The threshold interval was made specifically for the pruning and splicing functions. The first threshold is gained by the variance of the weights of the layer and the second threshold is the first threshold added by a user chosen value. If the weight is less than the first threshold it is pruned. If the weight is greater than the second threshold and the connection is pruned then it is returned, otherwise it is kept. Any weights in between keeps its previous state of either being pruned or spliced. The problem however with the threshold interval is choosing the right values as it affects what is pruned and spliced. The study did not state what values were used for the threshold.
Using Dynamic Network Surgery, the study was able to create a network comparable to Han et al. (2015) in terms of accuracy but with regards to the network size, the results showed that the network was pruned twice as much. However, the study did not experiment on the individual effects of using a threshold interval and splicing feature, and pruning and retraining combined.
Straying away from CNNs and image classification, MBP was also used for Neural Machine Translation (NMT) (See et al., 2016), which are ANNs designed for translating one language to another (Bahdanau, Cho, & Bengio, 2014). The study used a recurrent neural network (RNN) architecture called Long Short-Term Memory (LSTM) with MBP using the standard pruning procedure. This study compared three different MBP schemes. The goal was to show that MBP with retraining though simple can be effective in creating pruned networks without loss of accuracy.
The first pruning scheme was class-blindor simply the percentile formula in statistics. This is where the absolute value of all the network’s weights are sorted.The smaller weights are then pruned based on a user set percentage and the percentile formula. The second is class-uniform, similar to the first pruning scheme but applied to weights arranged by class instead of pooling all of the weights together. Lastly was class-distribution where instead of pruning based on a chosen percentage, the threshold is the standard deviation of the class multiplied by a user set constant. It is similar to the threshold in the study of Han et al. (2015) but instead of by layer basis for the threshold, it is by class.
The study stated the hyperparameter configurations used and the optimization methods applied. Examples of these optimization methods are Dropout, learning rate scheduling, and maximum gradient norm. The problem however was that networks without the optimization methods were not made. This means that there is no clear way to say if these methods have effects on the resulting pruned networks.
The initial results of the three pruning schemes showed that class-blind outperformed the other two. The rest of the experiments only used class-blind. There was minimal performance loss when the network was pruned by 40% and had no retraining phase. Any higher percentages required retraining to regain lost performance or to further improve. Results showed that on certain high percentage values, pruning had a regularizing effect on the network when comparing the networks before being pruned and after being retrained. This is however achieved following the standard pruning procedure.

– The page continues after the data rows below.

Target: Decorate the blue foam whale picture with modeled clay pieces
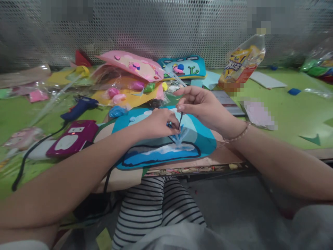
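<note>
A blue paper cutout [208,139] with a lighter middle and a black-outlined, white-and-blue strip along its bottom lies in front of me. Over its centre, my left hand [162,123] is closed, its fingertips pinching a crumpled piece of translucent blue plastic [178,139]. Between thumb and forefinger, my right hand [199,102] pinches the upper end of a thin black strand [180,119]. The strand runs down to my left fingertips, where its lower end is hidden. A small pale blue lump [132,119] sits on the cutout's upper left.
At left are a blue glue gun [80,108] with a black cord and a magenta box [73,138] with a lit red light. Bagged coloured clay lumps [136,85], a pink decorated cutout [135,66] and a blue one [183,66] lie behind. A yellow snack bag [240,64] stands at back right.
</note>
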`<state>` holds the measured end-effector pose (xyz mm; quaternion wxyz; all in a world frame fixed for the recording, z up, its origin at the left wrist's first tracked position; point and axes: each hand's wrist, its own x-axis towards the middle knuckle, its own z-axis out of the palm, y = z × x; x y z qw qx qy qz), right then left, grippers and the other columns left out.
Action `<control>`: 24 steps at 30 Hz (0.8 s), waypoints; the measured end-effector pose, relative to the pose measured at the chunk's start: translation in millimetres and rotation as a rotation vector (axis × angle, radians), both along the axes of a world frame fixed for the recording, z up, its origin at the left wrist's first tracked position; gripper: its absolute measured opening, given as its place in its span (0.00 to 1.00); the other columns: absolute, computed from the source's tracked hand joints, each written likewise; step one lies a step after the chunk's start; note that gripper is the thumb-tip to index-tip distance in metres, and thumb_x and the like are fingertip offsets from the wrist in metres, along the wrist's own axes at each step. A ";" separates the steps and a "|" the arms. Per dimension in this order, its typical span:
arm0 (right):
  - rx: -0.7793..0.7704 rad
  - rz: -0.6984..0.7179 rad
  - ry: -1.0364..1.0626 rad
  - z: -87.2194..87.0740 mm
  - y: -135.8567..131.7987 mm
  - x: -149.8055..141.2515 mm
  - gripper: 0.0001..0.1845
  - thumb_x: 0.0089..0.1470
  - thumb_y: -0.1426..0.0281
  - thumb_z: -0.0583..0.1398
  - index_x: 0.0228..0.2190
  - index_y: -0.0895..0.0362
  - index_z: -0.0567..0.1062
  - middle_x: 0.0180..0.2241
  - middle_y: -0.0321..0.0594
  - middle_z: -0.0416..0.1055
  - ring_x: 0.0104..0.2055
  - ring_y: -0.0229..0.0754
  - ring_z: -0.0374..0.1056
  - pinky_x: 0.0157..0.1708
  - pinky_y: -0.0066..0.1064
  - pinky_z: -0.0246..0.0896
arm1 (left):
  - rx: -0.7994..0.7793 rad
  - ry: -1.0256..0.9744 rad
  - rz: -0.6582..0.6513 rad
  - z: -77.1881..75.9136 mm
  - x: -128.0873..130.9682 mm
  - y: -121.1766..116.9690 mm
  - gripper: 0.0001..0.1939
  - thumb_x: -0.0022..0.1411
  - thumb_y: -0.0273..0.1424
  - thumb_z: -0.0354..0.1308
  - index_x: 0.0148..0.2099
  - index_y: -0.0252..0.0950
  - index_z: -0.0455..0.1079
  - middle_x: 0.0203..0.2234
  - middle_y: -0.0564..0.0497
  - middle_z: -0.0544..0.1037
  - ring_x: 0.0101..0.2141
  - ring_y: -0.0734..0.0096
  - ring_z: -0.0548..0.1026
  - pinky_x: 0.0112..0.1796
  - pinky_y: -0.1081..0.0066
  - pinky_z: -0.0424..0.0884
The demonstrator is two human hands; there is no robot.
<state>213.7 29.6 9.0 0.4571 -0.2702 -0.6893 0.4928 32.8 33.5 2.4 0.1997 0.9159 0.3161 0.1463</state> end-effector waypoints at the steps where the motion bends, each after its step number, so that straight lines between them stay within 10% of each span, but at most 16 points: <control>1: 0.002 -0.001 -0.004 -0.1 0.0 0.0 0.19 0.48 0.66 0.67 0.41 0.58 0.72 0.28 0.34 0.70 0.33 0.35 0.69 0.35 0.29 0.67 | 0.013 0.005 -0.003 0.2 0.0 -0.1 0.05 0.54 0.30 0.59 0.31 0.37 0.77 0.29 0.53 0.80 0.35 0.71 0.75 0.40 0.73 0.67; 24: 0.003 -0.004 -0.030 0.3 -1.4 0.7 0.19 0.49 0.67 0.67 0.42 0.58 0.71 0.29 0.34 0.71 0.34 0.35 0.69 0.35 0.29 0.67 | 0.069 -0.007 -0.008 -6.6 0.1 0.7 0.04 0.54 0.28 0.60 0.30 0.38 0.77 0.29 0.56 0.81 0.35 0.72 0.76 0.39 0.74 0.67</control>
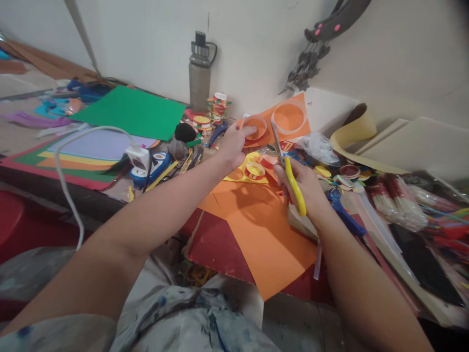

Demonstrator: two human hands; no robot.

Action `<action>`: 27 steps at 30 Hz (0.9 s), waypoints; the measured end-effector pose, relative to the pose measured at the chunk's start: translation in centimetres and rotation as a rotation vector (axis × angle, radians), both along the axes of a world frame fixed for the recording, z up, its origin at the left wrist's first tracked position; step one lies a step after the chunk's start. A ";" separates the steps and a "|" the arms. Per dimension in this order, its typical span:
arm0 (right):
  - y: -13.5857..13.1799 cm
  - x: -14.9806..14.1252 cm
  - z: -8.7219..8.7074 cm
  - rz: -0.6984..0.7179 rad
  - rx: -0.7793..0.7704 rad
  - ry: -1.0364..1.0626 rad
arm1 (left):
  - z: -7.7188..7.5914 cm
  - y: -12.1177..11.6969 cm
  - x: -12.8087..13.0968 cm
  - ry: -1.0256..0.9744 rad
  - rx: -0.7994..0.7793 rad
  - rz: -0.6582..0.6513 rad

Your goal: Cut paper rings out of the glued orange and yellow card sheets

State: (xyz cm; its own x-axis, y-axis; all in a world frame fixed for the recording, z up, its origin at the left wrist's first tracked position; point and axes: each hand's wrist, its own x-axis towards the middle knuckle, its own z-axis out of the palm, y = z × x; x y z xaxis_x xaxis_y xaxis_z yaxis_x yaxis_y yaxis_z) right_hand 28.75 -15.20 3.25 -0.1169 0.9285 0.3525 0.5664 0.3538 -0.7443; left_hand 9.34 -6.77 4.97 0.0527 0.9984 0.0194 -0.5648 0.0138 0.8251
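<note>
My left hand (234, 145) reaches to the back of the table, its fingers closed on the rim of a small translucent round ring (264, 128) that lies against an orange paper piece (271, 139). A larger translucent ring (305, 119) rests on the same piece, to the right. My right hand (306, 188) grips a pair of scissors (293, 183) with yellow handles, blades pointing up between the two rings. Below both hands is a large orange sheet (267, 244). A yellow paper piece with a small decorated paper ring (255, 171) sits between my hands.
A water bottle (200, 78) stands by the wall. At left are a green sheet (132, 112), stacked coloured papers (84, 151) and a blue-and-white device (152, 168) with a white cable. A blue-handled tool (346, 215) and bagged sticks (397, 200) lie at right.
</note>
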 end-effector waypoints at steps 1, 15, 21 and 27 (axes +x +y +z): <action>0.0 0.0 0.0 0.002 -0.002 0.008 | 0.0 0.0 0.0 0.005 -0.005 0.000; 0.6 0.3 -0.7 -0.052 0.091 -0.102 | -0.3 1.9 -0.8 -0.002 0.005 0.030; 0.7 1.0 -0.2 -0.030 0.015 -0.070 | 0.6 3.8 -2.8 -0.101 -0.017 0.108; 0.4 2.6 1.0 -0.069 -0.042 0.060 | 1.6 3.5 -3.3 -0.146 -0.078 0.178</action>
State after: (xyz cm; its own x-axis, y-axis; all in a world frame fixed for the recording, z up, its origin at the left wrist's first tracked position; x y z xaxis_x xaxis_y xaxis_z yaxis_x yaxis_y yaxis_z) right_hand 31.31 -14.83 4.23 -0.0318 0.9479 0.3170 0.5421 0.2828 -0.7913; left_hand 6.00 -3.24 6.61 -0.1217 0.9906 -0.0632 -0.6774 -0.0364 0.7348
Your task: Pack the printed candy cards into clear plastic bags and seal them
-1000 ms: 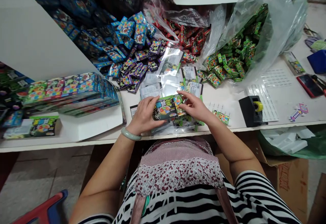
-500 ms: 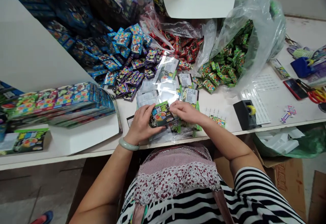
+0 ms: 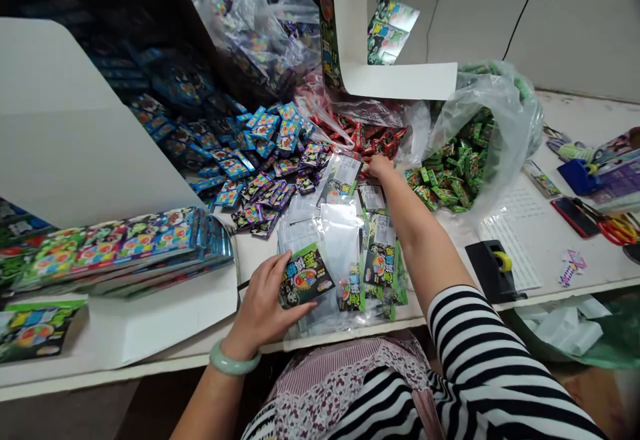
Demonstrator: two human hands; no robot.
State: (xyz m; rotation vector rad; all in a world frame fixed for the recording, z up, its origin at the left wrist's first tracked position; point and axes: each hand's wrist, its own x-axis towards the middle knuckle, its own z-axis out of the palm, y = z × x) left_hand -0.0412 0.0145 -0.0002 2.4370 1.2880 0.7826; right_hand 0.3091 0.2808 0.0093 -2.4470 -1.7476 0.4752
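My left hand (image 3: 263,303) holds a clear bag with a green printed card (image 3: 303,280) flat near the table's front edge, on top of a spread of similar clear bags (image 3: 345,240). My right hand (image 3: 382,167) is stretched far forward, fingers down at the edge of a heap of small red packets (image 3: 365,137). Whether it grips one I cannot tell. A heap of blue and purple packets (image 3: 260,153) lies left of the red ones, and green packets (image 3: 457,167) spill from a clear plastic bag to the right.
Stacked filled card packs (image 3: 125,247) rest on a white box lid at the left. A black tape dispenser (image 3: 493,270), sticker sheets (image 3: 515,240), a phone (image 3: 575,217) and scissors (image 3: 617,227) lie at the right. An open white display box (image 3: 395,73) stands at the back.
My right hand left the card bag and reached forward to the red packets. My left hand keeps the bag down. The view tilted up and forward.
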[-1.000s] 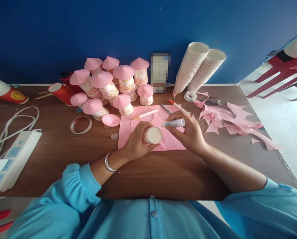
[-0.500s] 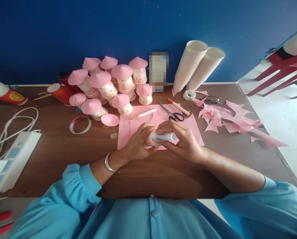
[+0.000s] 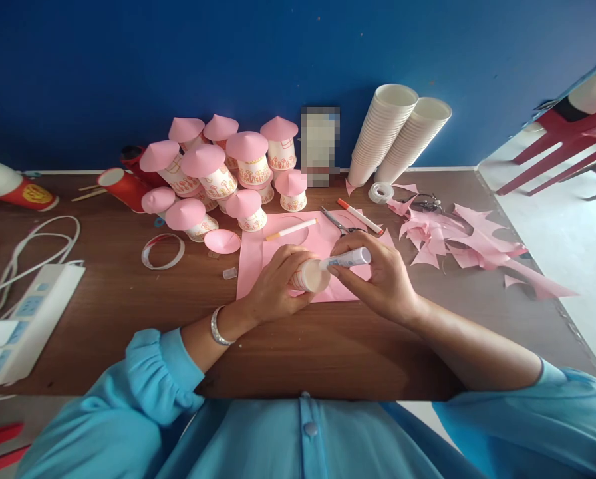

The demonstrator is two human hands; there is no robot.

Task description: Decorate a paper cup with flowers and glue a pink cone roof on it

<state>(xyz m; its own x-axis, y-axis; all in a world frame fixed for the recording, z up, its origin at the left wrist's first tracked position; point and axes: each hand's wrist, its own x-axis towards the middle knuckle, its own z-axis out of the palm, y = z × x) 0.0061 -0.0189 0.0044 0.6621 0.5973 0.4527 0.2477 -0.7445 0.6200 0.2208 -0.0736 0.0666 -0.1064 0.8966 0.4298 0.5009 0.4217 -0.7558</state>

As seen with the different literature using MBP methods, these methods are able to achieve networks with minimal performance loss and a reasonable amount of size compression. The condition though being that most of the studies applied the standard pruning procedure. However, this shows that even with the downfalls of MBP, it can achieve reasonable pruned networks. Especially with the pruning procedure of Dynamic Network strategy, there is room for exploration with MBP being applied in the training phase.